**Exercise instructions:**
Repeat the listing word for word. Leave every picture out.

**Source data:**

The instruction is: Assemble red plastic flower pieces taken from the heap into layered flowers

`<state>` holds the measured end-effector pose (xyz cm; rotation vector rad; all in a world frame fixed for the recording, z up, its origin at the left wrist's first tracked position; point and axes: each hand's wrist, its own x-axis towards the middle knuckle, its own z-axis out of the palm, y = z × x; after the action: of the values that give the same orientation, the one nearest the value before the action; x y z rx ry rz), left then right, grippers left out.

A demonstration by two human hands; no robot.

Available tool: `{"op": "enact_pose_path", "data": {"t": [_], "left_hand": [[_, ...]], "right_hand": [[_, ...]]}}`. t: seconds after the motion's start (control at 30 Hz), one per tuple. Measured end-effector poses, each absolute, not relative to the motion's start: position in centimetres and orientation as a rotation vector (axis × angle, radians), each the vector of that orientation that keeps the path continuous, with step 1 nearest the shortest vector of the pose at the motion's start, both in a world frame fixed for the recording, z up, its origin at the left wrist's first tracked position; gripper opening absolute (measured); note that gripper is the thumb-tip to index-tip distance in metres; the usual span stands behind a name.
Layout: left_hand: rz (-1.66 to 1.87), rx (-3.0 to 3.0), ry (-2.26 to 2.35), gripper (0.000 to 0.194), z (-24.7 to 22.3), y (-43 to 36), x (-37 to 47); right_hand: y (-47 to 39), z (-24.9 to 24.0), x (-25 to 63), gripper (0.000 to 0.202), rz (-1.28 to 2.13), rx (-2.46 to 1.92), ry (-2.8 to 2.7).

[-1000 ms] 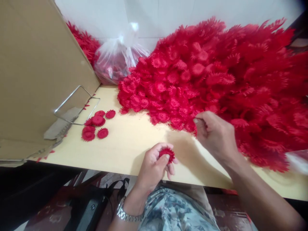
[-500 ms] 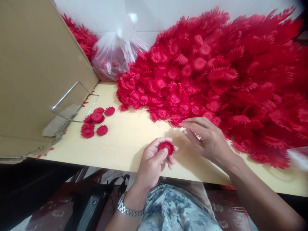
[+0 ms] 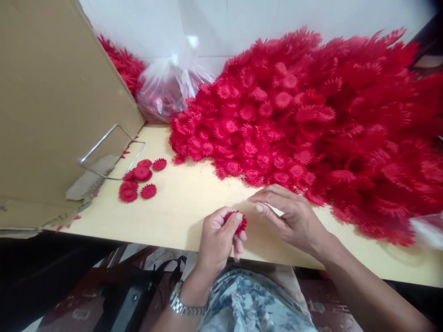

**Response to the exercise:**
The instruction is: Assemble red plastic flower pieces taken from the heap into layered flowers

`<state>` holds the measured end-effector pose (xyz cm; rotation vector rad; all in a world frame fixed for the recording, z up, its origin at the left wrist's first tracked position; point and axes: each hand's wrist, its own x-axis towards the middle knuckle, its own z-axis out of the palm, y = z × x; after the action: of the values that give the same orientation, the one nearest the value before the action; x y z rx ry rz), left then right, grippers left out.

A demonstration by two human hands; no robot.

Available tool: `{"op": "enact_pose_path", "data": {"t": [_], "left_hand": [[_, ...]], "right_hand": [[_, ...]]}}`. t: seconds after the motion's start (control at 30 Hz), one per tuple. Measured end-effector poses, each absolute, not relative to the motion's start: position in centimetres and orientation as a rotation vector (axis × angle, radians), each the vector of that orientation that keeps the path continuous, with step 1 nearest the shortest vector of the pose at the motion's start, both in a world frame fixed for the recording, z up, its origin at the left wrist's first tracked position; gripper opening absolute (measured); note that gripper is the thumb-tip to index-tip distance in metres; the usual span stands behind a name.
Layout: left_hand: rz (-1.66 to 1.87), rx (-3.0 to 3.0), ry (-2.26 to 2.35), gripper (0.000 to 0.194), z (-24.7 to 22.3), y (-43 to 36), x (-37 to 47); right_hand: y (-47 to 39), z (-24.9 to 24.0), x (-25 to 63), gripper (0.000 to 0.202), rz (-1.28 to 2.13), rx (-2.46 to 1.92), ry (-2.8 to 2.7).

[-1000 ms] 
[-500 ms] 
[+0 ms] 

For this exercise, nothing more remains to be done.